"...Wie Pan, jaki jest aktualnie plan? Liczymy na Świętego Mikołaja... żartuje poseł PiS..."
Już grudzień, najwyższy więc czas zacząć otwierać się na bliźnich. Otwierać nie tylko serca, ale i ciepłe cele.
Za sprawą polskiego wymiaru sprawiedliwości tematem numer jeden 24 grudnia 2025 r. aż do pierwszej gwiazdki będzie sprawa aresztowania defraudantów z Funduszu Sprawiedliwości. Zaraz potem katolikom, tym razem w środę, kolejny już raz urodzi się Jezus Chrystus. Z tych też powodów Polska tradycyjnie i pięknie się podzieli. Zarówno opłatkiem jak i poglądami gdzie komu bliżej. Surowy, nad potrzeby dumny i metafizycznie ortodoksyjny wschód, czy ponętnie zepsuty cywilizowany Zachód.
Jeśli więc Zbigniew Ziobro właśnie "na męczennika" chce uniknąć kary, to lepszej daty, zdolnej mu to uderzenie w chrześcijańską symbolikę pokrzyżować, w nadchodzącej przyszłości nie ma. Gdy więc pierwsza gwiazdka zaiskrzy na niebie, Zbigniew Ziobro jako narodowy łotr ustąpi miejsca postaciom z szopki w Betlejem. Potem uroczyście celebrowana biesiada, toasty, prezenty i o północy nowy dzień.

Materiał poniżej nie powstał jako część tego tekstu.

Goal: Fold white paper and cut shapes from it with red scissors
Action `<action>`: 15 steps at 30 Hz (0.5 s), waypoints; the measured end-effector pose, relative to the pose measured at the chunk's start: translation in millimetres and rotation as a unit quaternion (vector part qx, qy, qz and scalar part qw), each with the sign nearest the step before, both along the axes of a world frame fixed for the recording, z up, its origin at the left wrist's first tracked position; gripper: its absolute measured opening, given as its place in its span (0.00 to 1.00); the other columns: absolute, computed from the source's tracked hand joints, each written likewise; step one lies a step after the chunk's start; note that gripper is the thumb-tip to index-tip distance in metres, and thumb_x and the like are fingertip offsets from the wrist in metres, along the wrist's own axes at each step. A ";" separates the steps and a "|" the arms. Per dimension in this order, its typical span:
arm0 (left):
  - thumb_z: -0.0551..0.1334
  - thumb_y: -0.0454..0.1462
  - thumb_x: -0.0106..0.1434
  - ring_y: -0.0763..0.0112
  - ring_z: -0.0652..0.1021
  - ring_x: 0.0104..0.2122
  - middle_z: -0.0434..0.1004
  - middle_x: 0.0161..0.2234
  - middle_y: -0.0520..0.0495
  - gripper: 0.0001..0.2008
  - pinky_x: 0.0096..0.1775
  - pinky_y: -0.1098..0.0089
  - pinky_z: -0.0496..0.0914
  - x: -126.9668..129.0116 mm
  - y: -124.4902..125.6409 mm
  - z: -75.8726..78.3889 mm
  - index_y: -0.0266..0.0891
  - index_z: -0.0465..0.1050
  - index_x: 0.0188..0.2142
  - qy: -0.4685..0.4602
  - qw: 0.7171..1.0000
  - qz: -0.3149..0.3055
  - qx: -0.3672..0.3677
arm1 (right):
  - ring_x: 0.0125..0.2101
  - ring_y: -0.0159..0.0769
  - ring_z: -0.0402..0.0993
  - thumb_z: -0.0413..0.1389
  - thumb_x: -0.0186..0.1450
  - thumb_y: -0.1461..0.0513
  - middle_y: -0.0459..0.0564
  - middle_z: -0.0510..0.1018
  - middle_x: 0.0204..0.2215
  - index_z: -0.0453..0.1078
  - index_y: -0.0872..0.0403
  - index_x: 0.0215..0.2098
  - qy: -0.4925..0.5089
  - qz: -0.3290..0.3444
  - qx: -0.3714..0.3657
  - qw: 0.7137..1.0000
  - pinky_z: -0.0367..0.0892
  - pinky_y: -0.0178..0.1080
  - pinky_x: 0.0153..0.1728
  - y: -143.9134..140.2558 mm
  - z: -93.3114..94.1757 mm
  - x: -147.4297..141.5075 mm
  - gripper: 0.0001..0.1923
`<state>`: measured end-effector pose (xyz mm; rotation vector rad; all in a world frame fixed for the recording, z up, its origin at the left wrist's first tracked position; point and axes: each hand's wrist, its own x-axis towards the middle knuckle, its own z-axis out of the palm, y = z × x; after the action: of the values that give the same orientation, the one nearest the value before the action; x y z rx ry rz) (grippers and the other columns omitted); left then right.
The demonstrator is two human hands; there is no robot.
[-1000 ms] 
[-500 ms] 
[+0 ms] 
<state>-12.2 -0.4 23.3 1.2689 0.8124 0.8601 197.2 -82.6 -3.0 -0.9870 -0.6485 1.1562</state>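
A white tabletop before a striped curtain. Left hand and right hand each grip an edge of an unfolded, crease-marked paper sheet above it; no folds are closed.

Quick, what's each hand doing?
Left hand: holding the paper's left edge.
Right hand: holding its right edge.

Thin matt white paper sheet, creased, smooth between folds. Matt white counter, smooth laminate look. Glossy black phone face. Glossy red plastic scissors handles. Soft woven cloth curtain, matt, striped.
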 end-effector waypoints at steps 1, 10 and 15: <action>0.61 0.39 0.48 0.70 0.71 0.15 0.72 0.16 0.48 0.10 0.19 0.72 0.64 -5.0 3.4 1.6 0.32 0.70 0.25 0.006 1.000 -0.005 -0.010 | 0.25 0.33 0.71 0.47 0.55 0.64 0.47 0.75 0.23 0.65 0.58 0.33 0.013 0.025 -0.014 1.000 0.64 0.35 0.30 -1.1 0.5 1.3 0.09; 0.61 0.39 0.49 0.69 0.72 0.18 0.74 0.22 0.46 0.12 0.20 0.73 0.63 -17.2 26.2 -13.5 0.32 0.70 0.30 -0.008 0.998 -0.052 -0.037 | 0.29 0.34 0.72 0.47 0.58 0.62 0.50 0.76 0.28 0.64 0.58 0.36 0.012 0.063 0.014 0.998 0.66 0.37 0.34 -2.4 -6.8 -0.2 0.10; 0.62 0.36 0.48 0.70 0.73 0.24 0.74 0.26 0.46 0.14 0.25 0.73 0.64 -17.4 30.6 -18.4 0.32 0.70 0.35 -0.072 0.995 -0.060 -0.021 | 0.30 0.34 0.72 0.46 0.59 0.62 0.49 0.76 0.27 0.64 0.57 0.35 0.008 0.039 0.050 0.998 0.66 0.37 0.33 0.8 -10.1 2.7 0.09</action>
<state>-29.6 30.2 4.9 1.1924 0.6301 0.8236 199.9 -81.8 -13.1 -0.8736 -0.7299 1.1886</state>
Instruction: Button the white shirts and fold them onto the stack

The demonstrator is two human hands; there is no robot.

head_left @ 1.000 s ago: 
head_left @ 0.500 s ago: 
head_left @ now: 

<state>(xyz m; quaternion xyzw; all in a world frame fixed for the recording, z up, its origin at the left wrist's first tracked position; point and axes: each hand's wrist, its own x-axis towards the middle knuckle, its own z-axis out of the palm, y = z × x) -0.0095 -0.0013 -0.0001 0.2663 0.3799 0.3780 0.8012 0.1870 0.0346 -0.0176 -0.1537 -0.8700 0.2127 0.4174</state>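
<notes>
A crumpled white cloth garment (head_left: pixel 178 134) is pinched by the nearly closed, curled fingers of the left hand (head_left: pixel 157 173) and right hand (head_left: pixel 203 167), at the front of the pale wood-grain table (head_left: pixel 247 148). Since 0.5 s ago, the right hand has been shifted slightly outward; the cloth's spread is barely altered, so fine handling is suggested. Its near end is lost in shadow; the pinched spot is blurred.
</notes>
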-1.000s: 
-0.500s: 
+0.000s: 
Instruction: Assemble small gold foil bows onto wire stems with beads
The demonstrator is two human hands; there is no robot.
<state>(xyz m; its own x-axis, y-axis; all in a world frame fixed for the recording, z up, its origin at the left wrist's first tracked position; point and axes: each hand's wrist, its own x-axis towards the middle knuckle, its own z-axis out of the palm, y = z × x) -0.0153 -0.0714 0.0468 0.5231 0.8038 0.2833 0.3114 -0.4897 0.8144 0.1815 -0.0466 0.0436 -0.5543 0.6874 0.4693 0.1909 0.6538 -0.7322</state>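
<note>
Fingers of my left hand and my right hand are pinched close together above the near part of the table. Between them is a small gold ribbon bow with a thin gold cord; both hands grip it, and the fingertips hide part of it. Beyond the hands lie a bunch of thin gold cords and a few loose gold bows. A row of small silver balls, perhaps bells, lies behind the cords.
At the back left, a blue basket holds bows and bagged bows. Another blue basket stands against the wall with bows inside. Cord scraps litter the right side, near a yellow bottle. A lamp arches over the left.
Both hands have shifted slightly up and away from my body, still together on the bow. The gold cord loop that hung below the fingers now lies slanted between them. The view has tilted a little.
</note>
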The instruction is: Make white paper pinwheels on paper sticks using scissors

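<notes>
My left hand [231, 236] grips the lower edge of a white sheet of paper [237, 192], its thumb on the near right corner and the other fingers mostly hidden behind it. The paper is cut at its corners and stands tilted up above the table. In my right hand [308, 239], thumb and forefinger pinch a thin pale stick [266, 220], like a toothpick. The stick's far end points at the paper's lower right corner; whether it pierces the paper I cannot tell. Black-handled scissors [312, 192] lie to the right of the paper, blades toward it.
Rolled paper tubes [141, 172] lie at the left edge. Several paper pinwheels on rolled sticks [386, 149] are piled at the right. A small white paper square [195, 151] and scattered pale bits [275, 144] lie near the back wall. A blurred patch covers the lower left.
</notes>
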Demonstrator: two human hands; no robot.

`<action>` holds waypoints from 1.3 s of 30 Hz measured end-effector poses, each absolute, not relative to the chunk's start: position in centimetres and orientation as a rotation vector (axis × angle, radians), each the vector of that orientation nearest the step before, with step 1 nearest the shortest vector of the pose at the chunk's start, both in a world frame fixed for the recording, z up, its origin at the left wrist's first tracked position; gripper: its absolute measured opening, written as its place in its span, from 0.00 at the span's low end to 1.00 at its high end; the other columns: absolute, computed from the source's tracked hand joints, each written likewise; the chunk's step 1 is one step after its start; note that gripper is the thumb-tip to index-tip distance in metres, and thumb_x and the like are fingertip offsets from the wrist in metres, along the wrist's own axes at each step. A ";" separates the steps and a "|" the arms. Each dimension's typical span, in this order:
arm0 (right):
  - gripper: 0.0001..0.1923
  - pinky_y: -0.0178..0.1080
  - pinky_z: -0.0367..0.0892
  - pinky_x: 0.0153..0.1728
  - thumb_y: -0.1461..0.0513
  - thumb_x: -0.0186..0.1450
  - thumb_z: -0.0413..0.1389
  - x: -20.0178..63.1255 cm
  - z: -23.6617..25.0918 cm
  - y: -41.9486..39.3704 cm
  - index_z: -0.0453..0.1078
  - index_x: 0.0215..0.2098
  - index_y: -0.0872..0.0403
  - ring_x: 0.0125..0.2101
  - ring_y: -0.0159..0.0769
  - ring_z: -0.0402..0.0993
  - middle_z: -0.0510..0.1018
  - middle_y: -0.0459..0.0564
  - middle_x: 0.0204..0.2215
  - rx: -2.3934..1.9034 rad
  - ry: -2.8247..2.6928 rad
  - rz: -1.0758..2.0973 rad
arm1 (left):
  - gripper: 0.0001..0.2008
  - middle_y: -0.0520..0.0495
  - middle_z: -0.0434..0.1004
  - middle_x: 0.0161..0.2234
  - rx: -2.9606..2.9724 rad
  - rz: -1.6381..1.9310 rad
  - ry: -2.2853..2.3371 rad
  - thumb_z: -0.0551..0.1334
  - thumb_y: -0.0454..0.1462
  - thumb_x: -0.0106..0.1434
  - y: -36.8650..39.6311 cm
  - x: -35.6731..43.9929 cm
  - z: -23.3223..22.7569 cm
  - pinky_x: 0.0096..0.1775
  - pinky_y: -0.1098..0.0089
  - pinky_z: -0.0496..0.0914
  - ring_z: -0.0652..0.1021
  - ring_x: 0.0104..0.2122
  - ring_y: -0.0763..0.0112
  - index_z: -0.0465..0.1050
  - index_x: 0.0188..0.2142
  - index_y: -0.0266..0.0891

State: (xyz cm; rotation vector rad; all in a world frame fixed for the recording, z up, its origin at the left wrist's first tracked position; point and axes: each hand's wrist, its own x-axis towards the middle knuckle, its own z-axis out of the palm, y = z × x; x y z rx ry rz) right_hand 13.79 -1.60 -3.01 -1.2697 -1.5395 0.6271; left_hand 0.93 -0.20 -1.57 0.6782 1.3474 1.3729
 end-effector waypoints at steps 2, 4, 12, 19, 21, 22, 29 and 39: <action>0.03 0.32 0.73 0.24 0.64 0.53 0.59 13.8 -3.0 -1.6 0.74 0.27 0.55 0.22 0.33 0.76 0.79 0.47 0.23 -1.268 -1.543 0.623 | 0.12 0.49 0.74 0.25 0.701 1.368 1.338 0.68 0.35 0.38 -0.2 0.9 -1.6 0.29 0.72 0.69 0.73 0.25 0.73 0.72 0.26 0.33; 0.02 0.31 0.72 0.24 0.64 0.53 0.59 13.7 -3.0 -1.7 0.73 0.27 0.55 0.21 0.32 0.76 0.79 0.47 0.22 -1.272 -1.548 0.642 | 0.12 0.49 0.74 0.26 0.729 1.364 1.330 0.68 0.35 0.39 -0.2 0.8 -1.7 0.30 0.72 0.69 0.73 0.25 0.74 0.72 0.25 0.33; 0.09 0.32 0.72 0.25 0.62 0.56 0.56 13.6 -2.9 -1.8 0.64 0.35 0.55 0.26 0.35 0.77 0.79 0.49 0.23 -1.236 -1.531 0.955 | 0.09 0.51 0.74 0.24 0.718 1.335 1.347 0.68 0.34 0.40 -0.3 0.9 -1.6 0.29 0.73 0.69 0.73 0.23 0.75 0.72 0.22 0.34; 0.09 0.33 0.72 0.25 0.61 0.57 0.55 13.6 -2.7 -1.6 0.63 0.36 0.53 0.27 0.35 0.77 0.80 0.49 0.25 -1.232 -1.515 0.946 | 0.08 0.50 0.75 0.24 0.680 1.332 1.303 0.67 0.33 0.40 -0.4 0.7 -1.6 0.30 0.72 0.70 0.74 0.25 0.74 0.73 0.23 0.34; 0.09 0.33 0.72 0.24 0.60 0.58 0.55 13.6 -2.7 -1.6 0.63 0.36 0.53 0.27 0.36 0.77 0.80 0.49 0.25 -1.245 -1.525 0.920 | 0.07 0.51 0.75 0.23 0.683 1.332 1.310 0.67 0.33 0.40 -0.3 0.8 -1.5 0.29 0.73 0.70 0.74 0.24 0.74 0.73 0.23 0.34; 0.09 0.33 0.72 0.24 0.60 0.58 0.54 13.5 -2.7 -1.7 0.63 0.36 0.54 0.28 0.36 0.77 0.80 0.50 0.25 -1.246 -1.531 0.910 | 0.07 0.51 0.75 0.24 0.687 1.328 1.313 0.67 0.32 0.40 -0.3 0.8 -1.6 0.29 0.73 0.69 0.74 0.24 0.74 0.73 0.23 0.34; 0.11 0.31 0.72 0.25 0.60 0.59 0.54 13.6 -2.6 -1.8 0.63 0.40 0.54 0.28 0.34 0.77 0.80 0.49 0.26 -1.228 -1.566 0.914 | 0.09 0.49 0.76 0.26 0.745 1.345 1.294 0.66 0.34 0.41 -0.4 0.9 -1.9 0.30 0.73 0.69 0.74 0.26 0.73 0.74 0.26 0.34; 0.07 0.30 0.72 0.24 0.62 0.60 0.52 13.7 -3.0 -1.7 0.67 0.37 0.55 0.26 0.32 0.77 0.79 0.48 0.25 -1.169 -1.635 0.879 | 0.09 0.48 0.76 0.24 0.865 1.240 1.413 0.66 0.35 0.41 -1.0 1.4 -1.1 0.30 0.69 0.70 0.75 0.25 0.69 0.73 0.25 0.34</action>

Coroczne przyjście dziecięcia na świat Zbigniew Ziobro planuje spędzić w Budapeszcie wspólnie ze wspólnikiem Marcinem Romanowskim, oraz otwierającą mu przy dziennikarzach drzwi samochodu żoną i TV Republika. Na pewno życzyć po katolicku będą sobie powrotu do władzy i możliwości odegrania się, co zresztą strasząc niezależnych sędziów wyrzuceniem z zawodu i pozbawieniem emerytur pan Ziobro już publicznie zaanonsował.
Czy będzie to ich ostatnia wspólna wieczerza, czy wraz z Romanowskim spędzić tę niezapomnianą Wigilię przyjadą w bagażnikach, jest akurat najmniej ważne. Mogą przyjechać i na Sylwestra, byleby zdążyli przed Wielkanocą. Wtedy to udawanie męczennika może być już odebrane nie tylko jako zwykłe bluźnierstwo, ale zamierzone szyderstwo z katolickiej symboliki.